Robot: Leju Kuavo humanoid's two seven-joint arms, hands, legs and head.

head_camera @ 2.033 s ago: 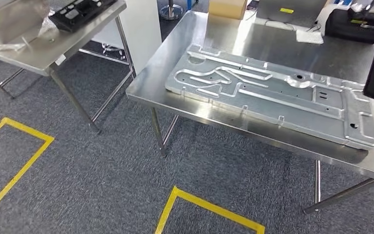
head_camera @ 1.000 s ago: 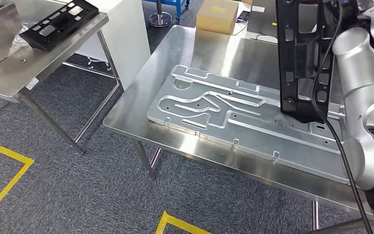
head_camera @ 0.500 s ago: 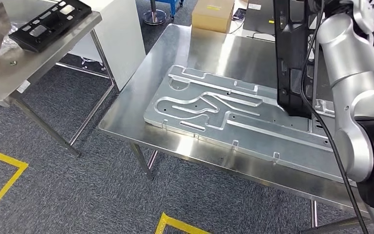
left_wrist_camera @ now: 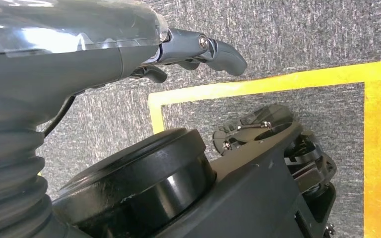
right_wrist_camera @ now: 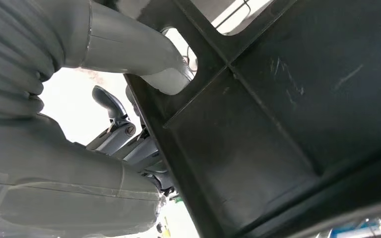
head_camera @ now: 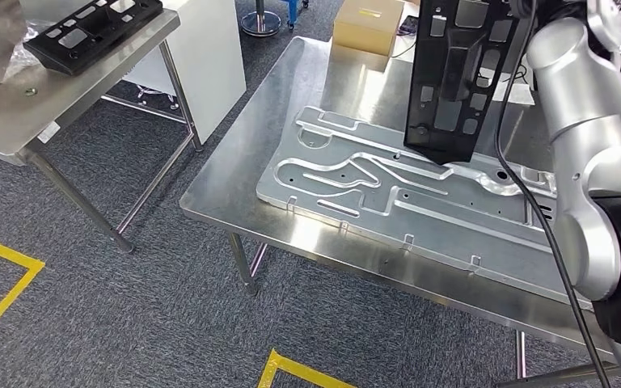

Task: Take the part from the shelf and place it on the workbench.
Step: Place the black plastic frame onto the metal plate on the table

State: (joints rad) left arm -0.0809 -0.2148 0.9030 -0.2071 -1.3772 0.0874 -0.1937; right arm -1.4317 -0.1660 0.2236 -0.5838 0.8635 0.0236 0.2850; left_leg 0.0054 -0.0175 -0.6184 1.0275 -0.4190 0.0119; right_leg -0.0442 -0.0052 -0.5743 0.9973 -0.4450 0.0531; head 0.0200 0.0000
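Note:
The part is a long black plastic panel (head_camera: 453,81) with several cut-outs. It hangs upright over the steel workbench (head_camera: 234,170), and its lower end is just above or on the grey metal plate (head_camera: 420,202); I cannot tell whether they touch. My right arm (head_camera: 590,121) reaches up to the panel's top at the picture's upper edge. In the right wrist view my right hand (right_wrist_camera: 104,99) grips the panel (right_wrist_camera: 287,124), with its thumb (right_wrist_camera: 163,74) hooked through a cut-out. My left hand (left_wrist_camera: 198,47) hangs over the carpet and holds nothing.
The large ribbed metal plate covers most of the workbench. A cardboard box (head_camera: 368,24) stands at its far end. A second steel table (head_camera: 16,113) at the left carries another black panel (head_camera: 89,28). A white cabinet (head_camera: 210,48) stands between the tables. Yellow tape (head_camera: 0,283) marks the carpet.
The camera has shifted slightly. The black panel came in from the right, moved left over the plate and turned its broad face toward me.

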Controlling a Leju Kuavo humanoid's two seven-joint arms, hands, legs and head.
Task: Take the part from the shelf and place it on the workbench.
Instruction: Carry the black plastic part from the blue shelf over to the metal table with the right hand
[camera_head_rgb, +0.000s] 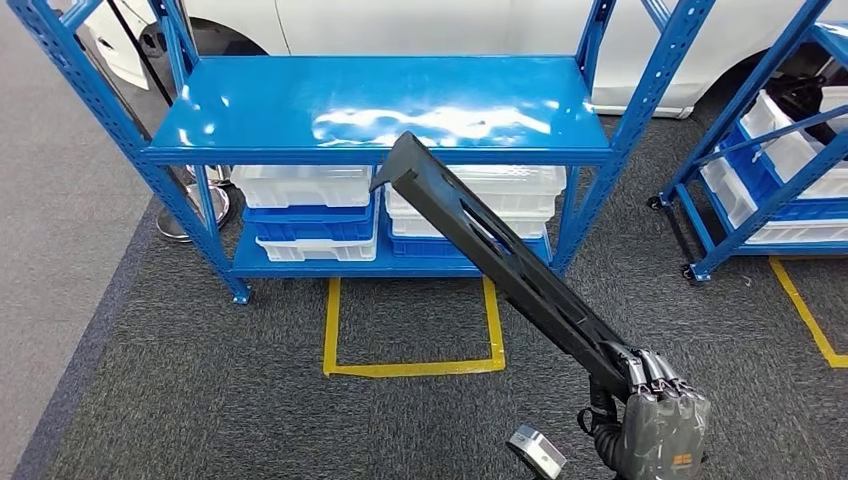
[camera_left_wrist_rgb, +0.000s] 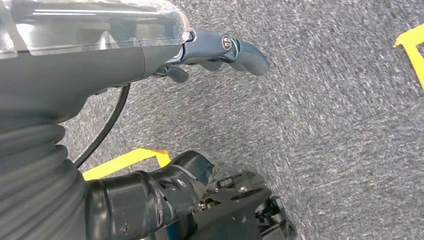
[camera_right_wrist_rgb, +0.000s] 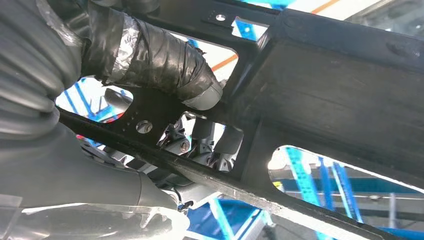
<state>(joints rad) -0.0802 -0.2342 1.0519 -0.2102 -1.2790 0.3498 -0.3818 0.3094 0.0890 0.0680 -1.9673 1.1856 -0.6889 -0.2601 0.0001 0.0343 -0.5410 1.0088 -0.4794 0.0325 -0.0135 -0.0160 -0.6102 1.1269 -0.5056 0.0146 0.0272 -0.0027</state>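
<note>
The right hand (camera_head_rgb: 662, 425) grips the long black part (camera_head_rgb: 500, 260) by its lower end, fingers wrapped around it — the bar slants up over the carpet toward the blue shelf (camera_head_rgb: 380, 105), free of it. The left hand (camera_left_wrist_rgb: 220, 52) hangs over the carpet, fingers loosely curled, holding nothing — no legible writing

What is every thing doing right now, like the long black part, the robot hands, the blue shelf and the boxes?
Long black part: held up at one end, slanting toward the shelf.
Right robot hand: gripping the part's near end.
Left robot hand: holding nothing, above grey carpet.
Blue shelf: top board bare and shiny.
White and blue bins: stacked on the lower board.
</note>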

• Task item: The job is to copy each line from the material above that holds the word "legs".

• Answer to this task:
Robot: Leju Kuavo humanoid's two seven-joint arms, hands, legs and head.
Controlling a Leju Kuavo humanoid's two seven-joint arms, hands, legs and head.

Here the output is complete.